The required output is the line that contains "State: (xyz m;" plus every line after it in the listing below, copied exactly as it appears.

*** Opening Collected data ***

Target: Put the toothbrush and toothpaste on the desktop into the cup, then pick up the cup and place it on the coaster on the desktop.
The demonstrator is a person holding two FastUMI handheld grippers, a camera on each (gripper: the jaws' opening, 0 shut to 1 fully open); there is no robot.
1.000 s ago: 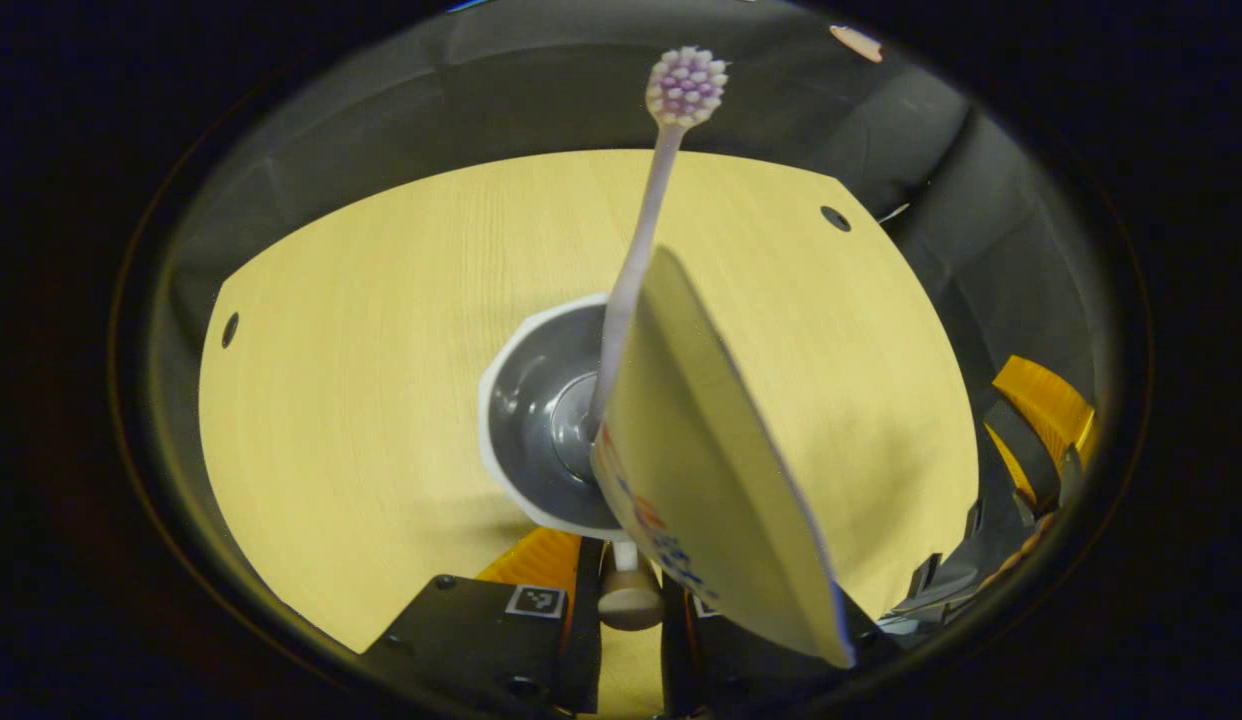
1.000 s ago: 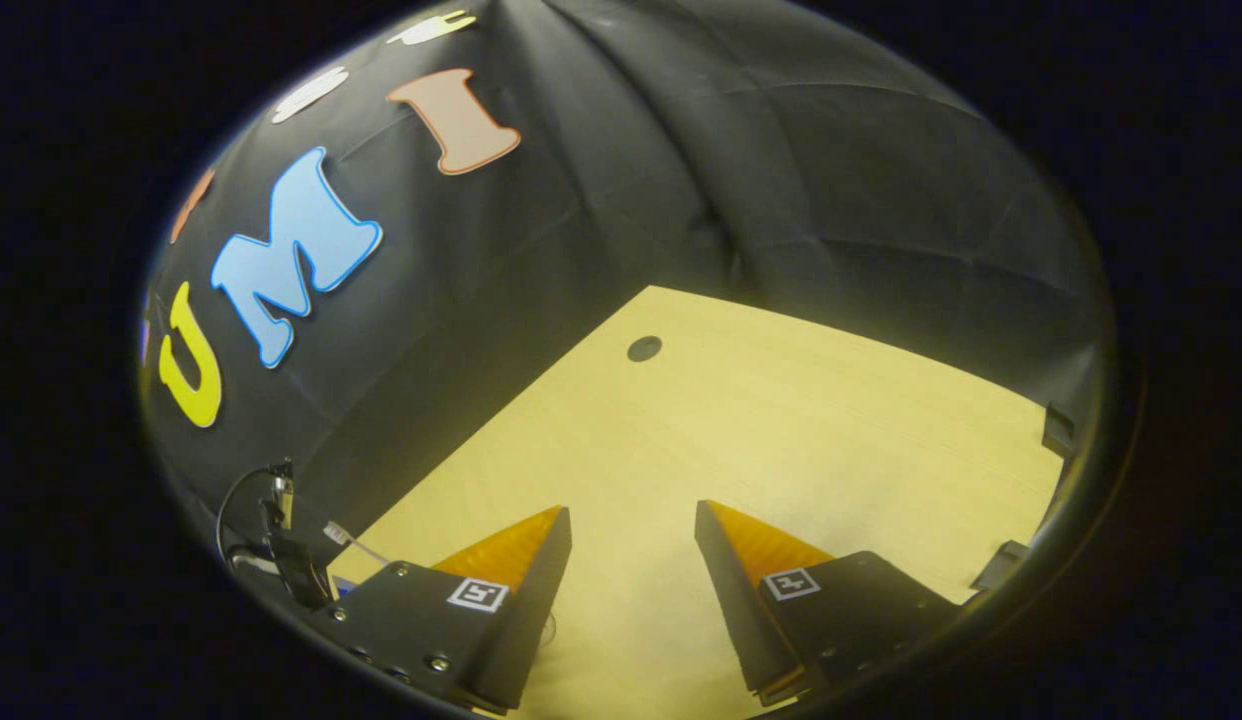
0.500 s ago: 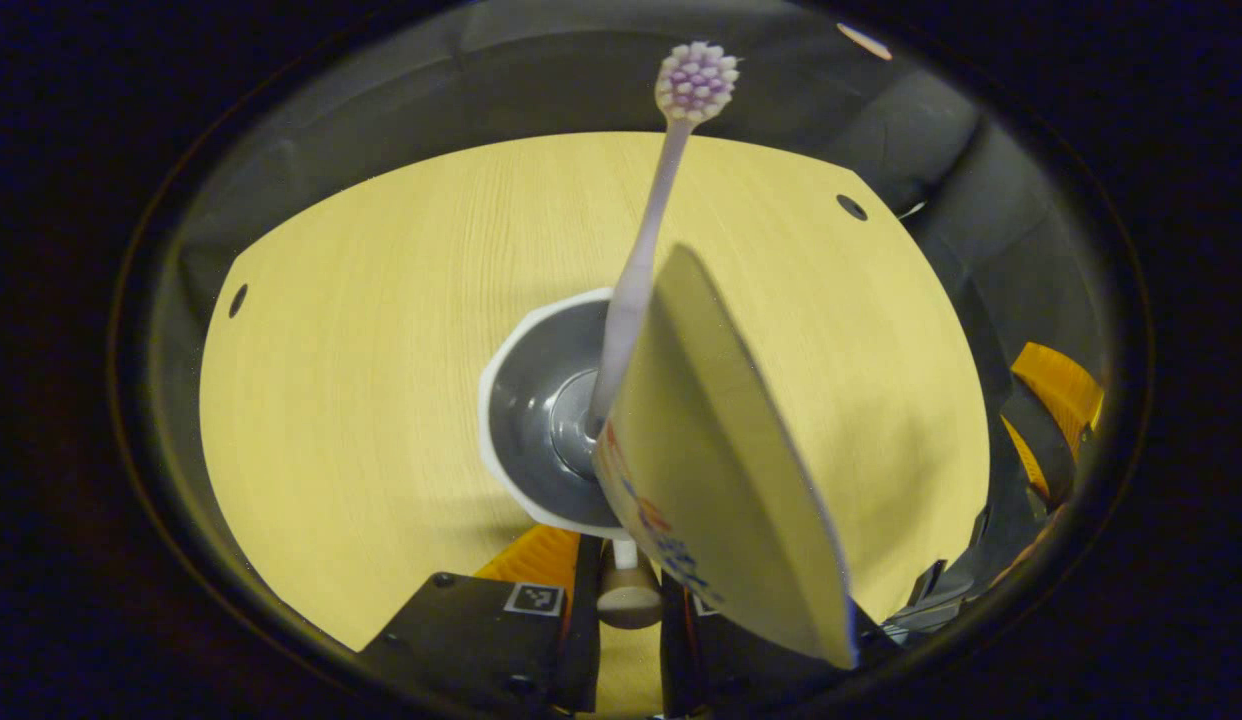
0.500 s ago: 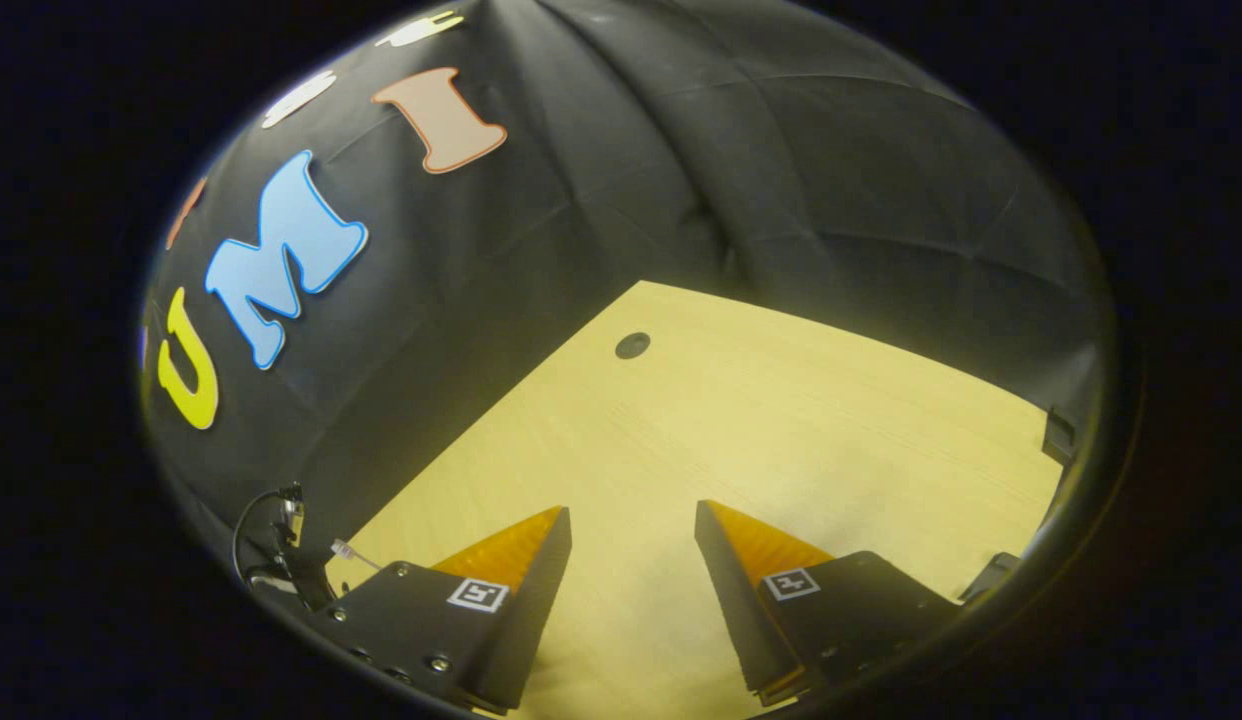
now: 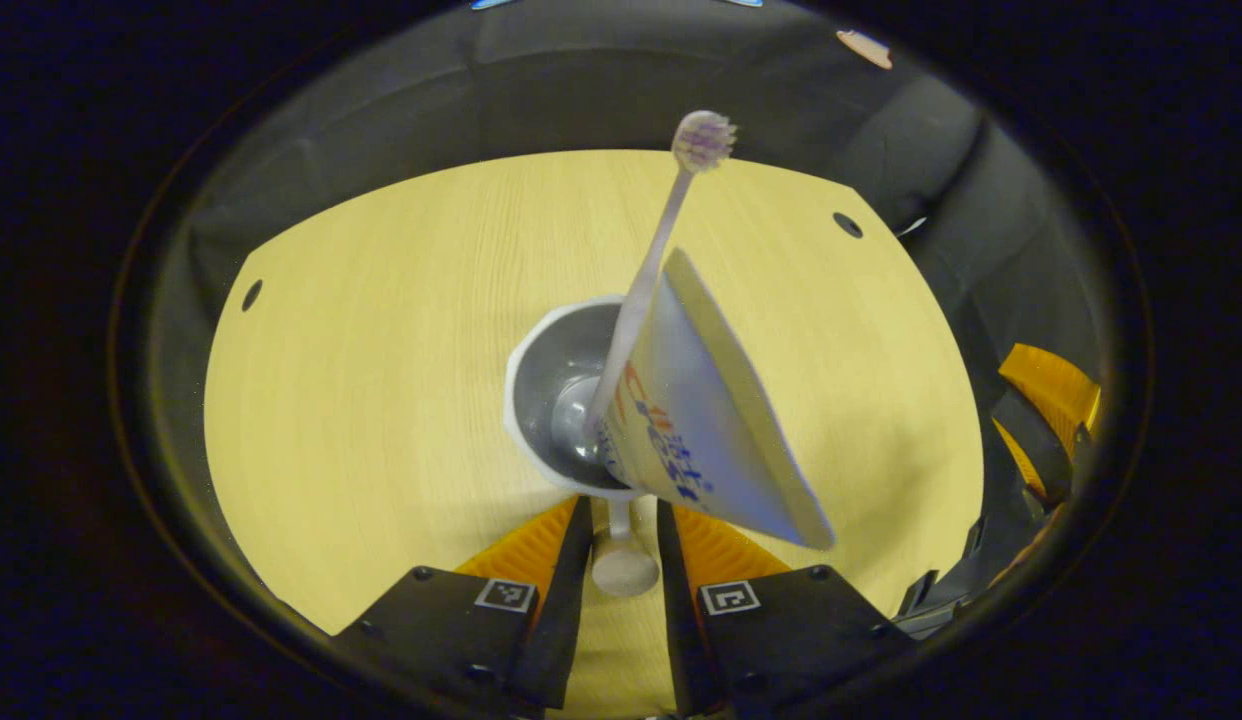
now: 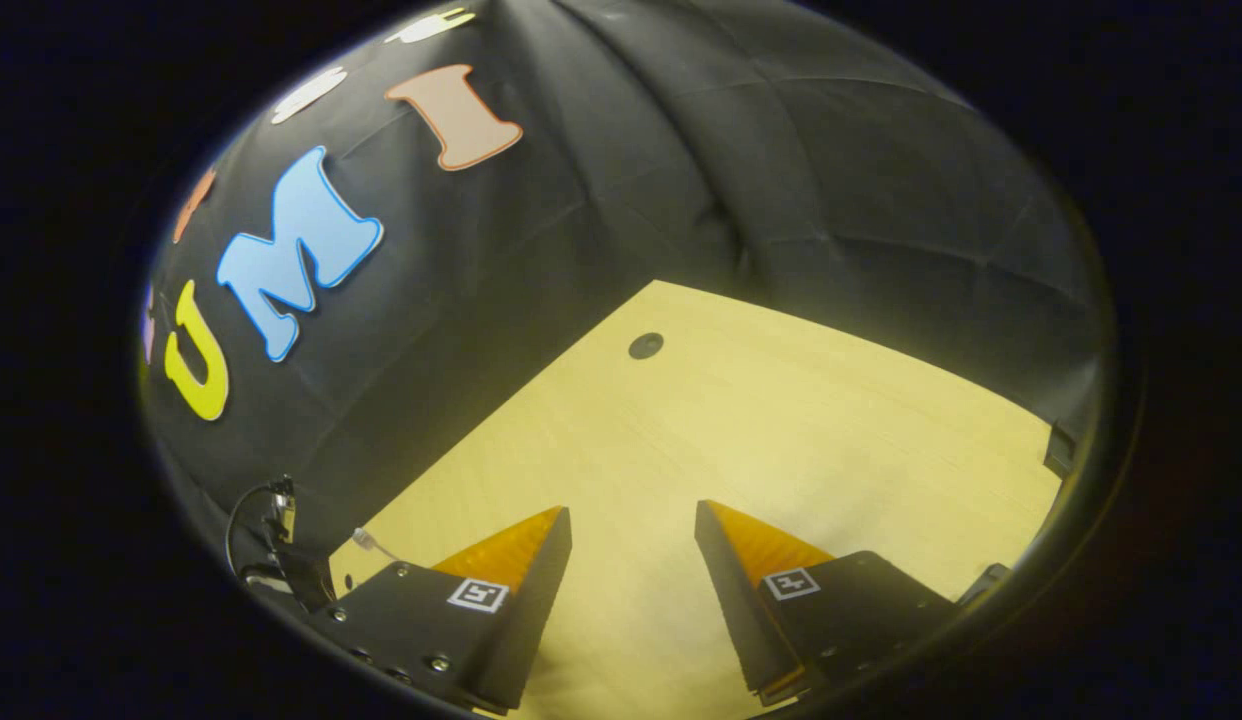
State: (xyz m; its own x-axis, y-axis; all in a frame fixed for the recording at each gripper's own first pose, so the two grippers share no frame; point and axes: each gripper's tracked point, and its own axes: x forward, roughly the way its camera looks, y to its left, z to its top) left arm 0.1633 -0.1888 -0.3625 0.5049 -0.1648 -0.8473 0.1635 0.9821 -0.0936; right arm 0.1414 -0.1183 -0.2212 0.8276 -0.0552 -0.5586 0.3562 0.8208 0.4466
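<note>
In the left gripper view we look down on the pale wood-grain surface (image 5: pixel 361 400), which has small round holes near its far corners, and in the right gripper view we see one corner of it meeting the black cloth wall (image 6: pixel 831 180). At the middle of the surface in the left gripper view we find the cup (image 5: pixel 541 380), white outside and grey inside, seen from above with its handle pointing toward us. We see the toothpaste (image 5: pixel 701 420) standing in the cup and leaning to the right, its flat crimped end uppermost; it carries red and blue lettering that we cannot read. Beside it the toothbrush (image 5: pixel 651 270) also stands in the cup, its handle resting at the bottom and its bristled head up and tilted away from us. Our left gripper (image 5: pixel 621 525) has its jaws drawn close on either side of the cup's handle; we cannot tell whether both actually press on it. Our right gripper (image 6: pixel 631 530) hangs above bare surface with its jaws spread and nothing between them. Each finger body bears a small square black-and-white marker. At the lower left of the right gripper view we notice a thin cable (image 6: pixel 256 520) against the wall.
</note>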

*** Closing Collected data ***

- Response to the exercise
State: (xyz m; its own x-axis, y-axis; all in a frame fixed for the recording at each gripper's own first pose, so the two grippers share no frame; point and axes: each gripper's tracked point, and its own axes: x forward, roughly the way its camera looks, y to its left, z to its top) left arm 0.1633 -0.1888 -0.3625 0.5049 -0.1648 -0.8473 0.1635 0.9821 -0.0936; right arm 0.1414 -0.1183 -0.2212 0.8276 -0.0552 -0.5586 0.3562 0.8208 0.4466
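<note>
In the left gripper view we look down on the pale wood-grain surface (image 5: pixel 361 400), which has small round holes near its far corners, and in the right gripper view we see one corner of it meeting the black cloth wall (image 6: pixel 831 180). At the middle of the surface in the left gripper view we find the cup (image 5: pixel 541 380), white outside and grey inside, seen from above with its handle pointing toward us. We see the toothpaste (image 5: pixel 701 420) standing in the cup and leaning to the right, its flat crimped end uppermost; it carries red and blue lettering that we cannot read. Beside it the toothbrush (image 5: pixel 651 270) also stands in the cup, its handle resting at the bottom and its bristled head up and tilted away from us. Our left gripper (image 5: pixel 621 525) has its jaws drawn close on either side of the cup's handle; we cannot tell whether both actually press on it. Our right gripper (image 6: pixel 631 530) hangs above bare surface with its jaws spread and nothing between them. Each finger body bears a small square black-and-white marker. At the lower left of the right gripper view we notice a thin cable (image 6: pixel 256 520) against the wall.
</note>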

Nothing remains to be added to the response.